Le débat sur l'étiquetage allait durer tout au long de
l'année 1997.
Comme le note M. Egizio Valceschini, économiste à l'I.N.R.A., la
difficulté du débat sur l'étiquetage est dû à
la confusion de deux questions :
- la première concerne la protection de la santé des
consommateurs : il s'agit là de la sécurité
hygiénique et sanitaire, l'exigence fondamentale étant
naturellement la préservation de la santé,
considérée avec raison comme un bien inaliénable et
constituant
in fine
une responsabilité de la puissance publique;
- la seconde a trait à l'information des consommateurs : il s'agit
là de la connaissance du produit par l'acheteur dans une économie
marchande.
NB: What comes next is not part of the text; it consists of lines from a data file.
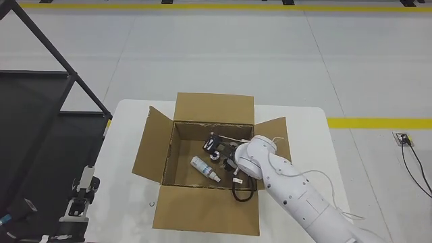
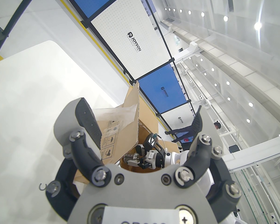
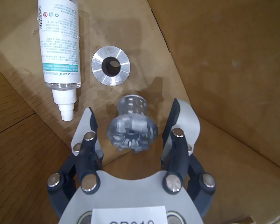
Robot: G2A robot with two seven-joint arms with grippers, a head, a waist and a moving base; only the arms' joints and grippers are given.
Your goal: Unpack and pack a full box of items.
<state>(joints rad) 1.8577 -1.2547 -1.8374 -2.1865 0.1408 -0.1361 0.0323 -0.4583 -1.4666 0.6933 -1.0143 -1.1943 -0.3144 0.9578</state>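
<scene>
An open cardboard box [image 1: 206, 212] stands in the middle of the white table [image 1: 125, 142]. On its floor lie a white spray bottle [image 3: 59, 47], a flanged metal ring [image 3: 110, 65] and a grey perforated plastic part [image 3: 131, 129]. My right gripper [image 3: 133, 107] is down inside the box, open, with one finger on each side of the grey part and a gap to both. In the top view the right arm [image 1: 283, 189] enters the box from the front right, next to the bottle [image 1: 204, 169]. My left gripper [image 2: 141, 107] is open and holds nothing, off the table's left front [image 1: 81, 192].
A black metal frame [image 1: 40, 74] stands left of the table. A black cable loop [image 1: 241, 192] lies in the box near the arm. A small hook [image 1: 152, 205] rests on the table by the box's front left corner. The box flaps [image 2: 130, 117] stand up and outward.
</scene>
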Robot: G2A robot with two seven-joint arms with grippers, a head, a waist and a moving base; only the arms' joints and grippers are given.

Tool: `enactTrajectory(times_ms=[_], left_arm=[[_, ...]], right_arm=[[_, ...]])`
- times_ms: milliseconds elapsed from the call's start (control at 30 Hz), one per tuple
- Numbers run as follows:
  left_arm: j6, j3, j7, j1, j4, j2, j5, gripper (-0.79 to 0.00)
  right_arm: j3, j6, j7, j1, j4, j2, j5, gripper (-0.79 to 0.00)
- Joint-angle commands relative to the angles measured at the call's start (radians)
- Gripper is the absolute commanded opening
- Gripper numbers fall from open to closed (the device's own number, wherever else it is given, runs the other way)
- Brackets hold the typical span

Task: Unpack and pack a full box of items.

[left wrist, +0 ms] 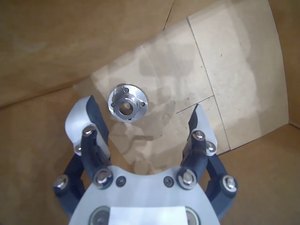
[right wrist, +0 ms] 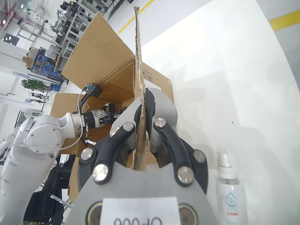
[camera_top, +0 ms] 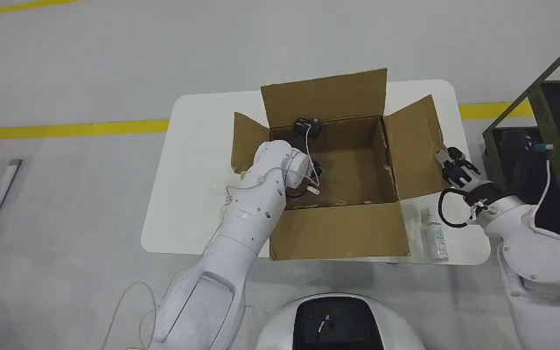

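Flange (left wrist: 127, 105) on box (left wrist: 234, 71) floor, just ahead of left gripper (left wrist: 145, 111), fingers apart | rigid metal, dense, slick: you should pinch across its rim | right gripper (right wrist: 144, 101) fingers clamped on box flap (right wrist: 138, 47).

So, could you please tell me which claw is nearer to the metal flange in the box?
Left. The left claw hangs open inside the box, just above the metal flange; the right claw is outside the box, shut on its side flap.
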Motion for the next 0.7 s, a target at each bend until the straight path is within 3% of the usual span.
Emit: enactTrajectory(times_ms=[0,67,333,567,667], left_arm=[[-0.007,-0.002,0.005,0.003,0.016,-0.004,-0.021,-0.068],[-0.008,-0.002,0.007,0.001,0.03,-0.006,-0.028,-0.102],[-0.025,0.009,-0.036,-0.015,0.062,-0.019,-0.048,-0.083],[-0.041,0.017,-0.056,-0.018,0.068,-0.028,-0.064,-0.126],[-0.049,0.021,-0.059,-0.02,0.065,-0.031,-0.067,-0.074]], right_arm=[[0.002,0.002,-0.001,-0.002,-0.001,0.002,0.0,-0.785],[0.002,0.001,-0.004,-0.003,-0.002,0.003,0.001,-0.785],[-0.005,0.002,-0.008,0.0,0.004,0.008,0.005,-0.785],[-0.008,0.002,-0.01,0.004,0.009,0.012,0.008,-0.785],[-0.008,0.002,-0.01,0.005,0.01,0.014,0.01,-0.785]])
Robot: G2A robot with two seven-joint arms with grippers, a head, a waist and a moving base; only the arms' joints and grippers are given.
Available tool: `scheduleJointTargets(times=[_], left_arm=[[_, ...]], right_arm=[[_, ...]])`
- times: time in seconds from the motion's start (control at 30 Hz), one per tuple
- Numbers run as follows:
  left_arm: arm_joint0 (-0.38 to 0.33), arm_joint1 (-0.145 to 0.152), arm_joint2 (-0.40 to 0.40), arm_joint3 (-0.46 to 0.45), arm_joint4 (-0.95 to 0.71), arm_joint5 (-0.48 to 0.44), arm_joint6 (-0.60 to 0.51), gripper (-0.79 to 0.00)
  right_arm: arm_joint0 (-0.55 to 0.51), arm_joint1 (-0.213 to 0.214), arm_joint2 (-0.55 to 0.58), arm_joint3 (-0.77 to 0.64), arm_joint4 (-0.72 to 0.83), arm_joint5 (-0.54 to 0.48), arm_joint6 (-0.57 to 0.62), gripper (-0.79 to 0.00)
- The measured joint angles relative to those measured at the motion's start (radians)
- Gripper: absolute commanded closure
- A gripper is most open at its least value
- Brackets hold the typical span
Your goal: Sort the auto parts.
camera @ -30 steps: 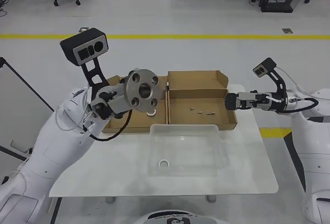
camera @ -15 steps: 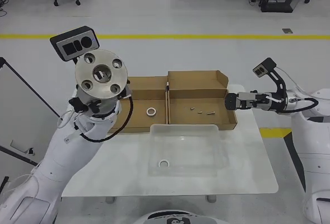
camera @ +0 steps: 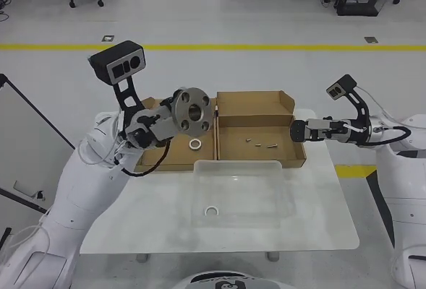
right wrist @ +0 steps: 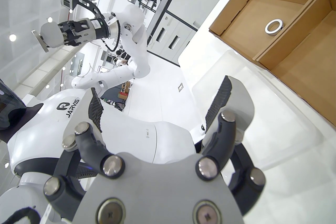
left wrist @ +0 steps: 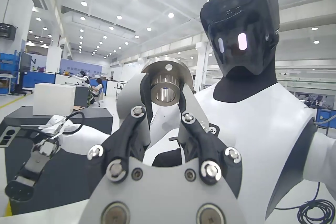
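Observation:
A grey metal flanged hub (camera: pixel 191 110) with several bolt holes hangs in the air over the left cardboard box (camera: pixel 184 157). My left gripper (camera: pixel 172 120) is shut on the hub's round neck (left wrist: pixel 163 93), both pads pressed to its sides. From the right wrist view the hub (right wrist: pixel 48 36) and left gripper (right wrist: pixel 63 34) hang high above the table. My right gripper (camera: pixel 297 131) stands open by the right wall of the right cardboard box (camera: pixel 234 150), nothing between its fingers (right wrist: pixel 219 101).
A white ring (camera: pixel 194 144) lies in the left box, seen again as the ring (right wrist: pixel 274 26) from the right wrist. Small screws (camera: pixel 260 142) lie in the right box. A clear plastic bin (camera: pixel 270 180) holds another ring (camera: pixel 211 211) on the white table (camera: pixel 321 217).
The left arm swung the hub up with its face toward the camera, then brought it back down and to the right over the left box. The right arm has stayed put.

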Motion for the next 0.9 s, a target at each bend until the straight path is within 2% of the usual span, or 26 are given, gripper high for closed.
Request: scheduleJointTargets(times=[0.13,0.37,0.57,0.73,0.9], left_arm=[[0.007,-0.001,0.001,-0.017,-0.014,-0.010,0.010,0.000],[0.003,-0.016,0.034,-0.087,-0.176,-0.056,0.056,0.000],[0.012,-0.050,0.015,-0.147,-0.386,-0.055,0.055,0.000],[0.017,-0.071,0.004,-0.139,-0.362,-0.052,0.052,0.000],[0.019,-0.069,-0.022,-0.082,-0.222,0.000,0.000,0.000]], right_arm=[[0.000,0.000,0.000,0.000,0.000,0.000,0.000,-0.785],[0.000,0.000,0.000,0.000,0.000,0.000,0.000,-0.785],[0.000,0.000,0.000,0.000,0.000,0.000,0.000,-0.785],[0.000,0.000,0.000,0.000,0.000,0.000,0.000,-0.785],[0.000,0.000,0.000,0.000,0.000,0.000,0.000,-0.785]])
L'objectif est la loyauté des transactions et la garantie
donnée au consommateur que l'information donnée par le vendeur
est honnête, exacte et complète. Cette connaissance des produits
facilite l'appréciation, la comparaison et le choix des produits. Les
pouvoirs publics interviennent également dans ce domaine, par
l'intermédiaire de la réglementation de l'étiquetage, pour
assurer la véracité des informations délivrées.
Je me suis rendu compte au cours de mes auditions qu'il y avait parfois une
tendance à la confusion entre ces deux questions.
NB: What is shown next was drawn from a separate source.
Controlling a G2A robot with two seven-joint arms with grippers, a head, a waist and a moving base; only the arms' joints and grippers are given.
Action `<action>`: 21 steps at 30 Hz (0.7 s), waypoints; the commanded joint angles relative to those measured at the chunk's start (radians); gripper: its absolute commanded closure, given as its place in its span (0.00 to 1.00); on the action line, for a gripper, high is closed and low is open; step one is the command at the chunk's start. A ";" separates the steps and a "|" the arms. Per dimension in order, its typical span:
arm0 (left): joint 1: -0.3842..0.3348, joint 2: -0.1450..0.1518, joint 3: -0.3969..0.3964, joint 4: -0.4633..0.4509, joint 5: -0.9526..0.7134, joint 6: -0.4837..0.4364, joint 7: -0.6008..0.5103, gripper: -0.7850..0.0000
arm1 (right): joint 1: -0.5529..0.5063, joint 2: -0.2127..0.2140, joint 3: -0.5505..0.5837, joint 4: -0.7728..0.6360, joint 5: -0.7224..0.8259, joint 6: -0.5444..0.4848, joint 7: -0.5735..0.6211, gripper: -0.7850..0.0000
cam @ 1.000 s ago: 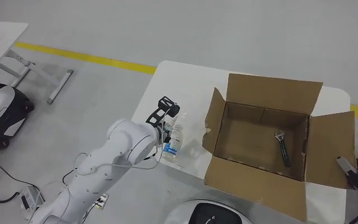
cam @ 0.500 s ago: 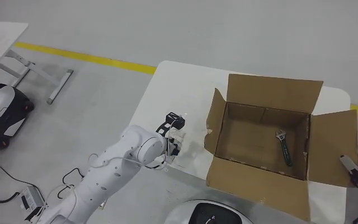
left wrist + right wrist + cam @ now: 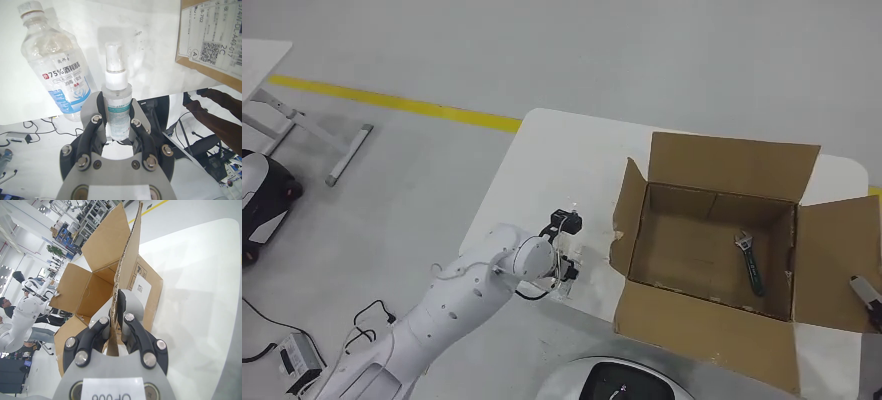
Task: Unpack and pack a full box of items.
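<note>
The left gripper point(image 3: 116, 103) clamps a teal-labelled spray bottle point(image 3: 115, 77) at the table point(image 3: 151, 22) edge, just beside a bigger blue-labelled bottle point(image 3: 58, 70) and near the white sticker point(image 3: 211, 34) on the box point(image 3: 692, 315), while the right gripper point(image 3: 118, 303) pinches a box flap point(image 3: 130, 247), a wrench point(image 3: 747, 263) inside.

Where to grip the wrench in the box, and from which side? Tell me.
Grip the wrench at mid-handle, from straight above through the open top of the box. It lies flat on the box floor, walls all round, so no side approach; close across the slim handle, not the wider head.
</note>
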 commanded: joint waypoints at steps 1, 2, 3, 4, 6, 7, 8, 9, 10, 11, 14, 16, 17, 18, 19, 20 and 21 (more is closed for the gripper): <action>-0.016 -0.009 0.006 0.032 -0.053 0.017 0.014 1.00 | 0.001 0.001 -0.001 0.001 0.002 0.001 0.003 0.99; -0.024 -0.011 0.013 0.043 -0.049 0.015 0.019 1.00 | 0.002 0.001 -0.001 0.001 0.003 0.001 0.004 0.98; -0.033 -0.012 0.026 0.054 -0.020 0.015 0.020 1.00 | 0.003 0.002 -0.001 0.002 0.003 0.001 0.005 0.98; -0.040 -0.015 0.039 0.062 -0.007 0.016 0.020 1.00 | 0.003 0.002 -0.001 0.002 0.002 0.002 0.006 0.98; -0.052 -0.021 0.053 0.082 -0.013 0.022 0.026 1.00 | 0.005 0.003 -0.002 0.002 0.002 0.003 0.006 0.98; -0.060 -0.023 0.065 0.092 0.005 0.023 0.026 1.00 | 0.006 0.004 -0.002 0.002 0.002 0.004 0.006 0.98; -0.065 -0.027 0.076 0.100 0.010 0.029 0.025 1.00 | 0.007 0.004 -0.003 0.001 0.002 0.004 0.007 0.98; -0.070 -0.030 0.083 0.107 0.000 0.037 0.023 1.00 | 0.008 0.004 -0.004 0.000 0.000 0.003 0.007 0.98; -0.078 -0.033 0.092 0.116 0.011 0.038 0.025 1.00 | 0.009 0.005 -0.005 0.000 -0.001 0.004 0.007 0.98; -0.084 -0.035 0.103 0.124 0.032 0.040 0.027 1.00 | 0.009 0.005 -0.005 -0.001 -0.001 0.004 0.007 0.98; -0.099 -0.045 0.129 0.144 0.049 0.056 0.030 1.00 | 0.010 0.006 -0.007 -0.002 -0.003 0.005 0.008 0.98; -0.108 -0.052 0.141 0.164 0.043 0.067 0.033 1.00 | 0.011 0.007 -0.007 -0.002 -0.005 0.005 0.009 0.96; -0.115 -0.055 0.145 0.176 0.038 0.067 0.038 1.00 | 0.011 0.008 -0.007 -0.002 -0.007 0.005 0.010 0.97; -0.122 -0.058 0.154 0.187 0.049 0.066 0.042 1.00 | 0.011 0.008 -0.008 -0.002 -0.007 0.005 0.009 0.96; -0.129 -0.061 0.163 0.194 0.059 0.066 0.046 1.00 | 0.011 0.008 -0.008 -0.001 -0.009 0.006 0.009 0.96; -0.136 -0.065 0.171 0.204 0.069 0.067 0.049 1.00 | 0.011 0.009 -0.009 -0.001 -0.009 0.007 0.010 0.96; -0.142 -0.068 0.179 0.213 0.072 0.067 0.052 1.00 | 0.012 0.009 -0.009 -0.001 -0.010 0.007 0.010 0.96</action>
Ma position sur ce problème est dictée par les
considérations suivantes :
-
il est extrêmement clair que si un produit est
avéré comme étant dangereux, le problème de
l'étiquetage ne se pose pas : ce produit doit être interdit
à la vente
;
- s'il n'est pas dangereux et ne pose pas de problèmes
éthiques particuliers, il n'y a aucune raison qu'il soit interdit : il
doit donc être autorisé à la vente, l'étiquetage
étant alors une modalité de l'information des consommateurs.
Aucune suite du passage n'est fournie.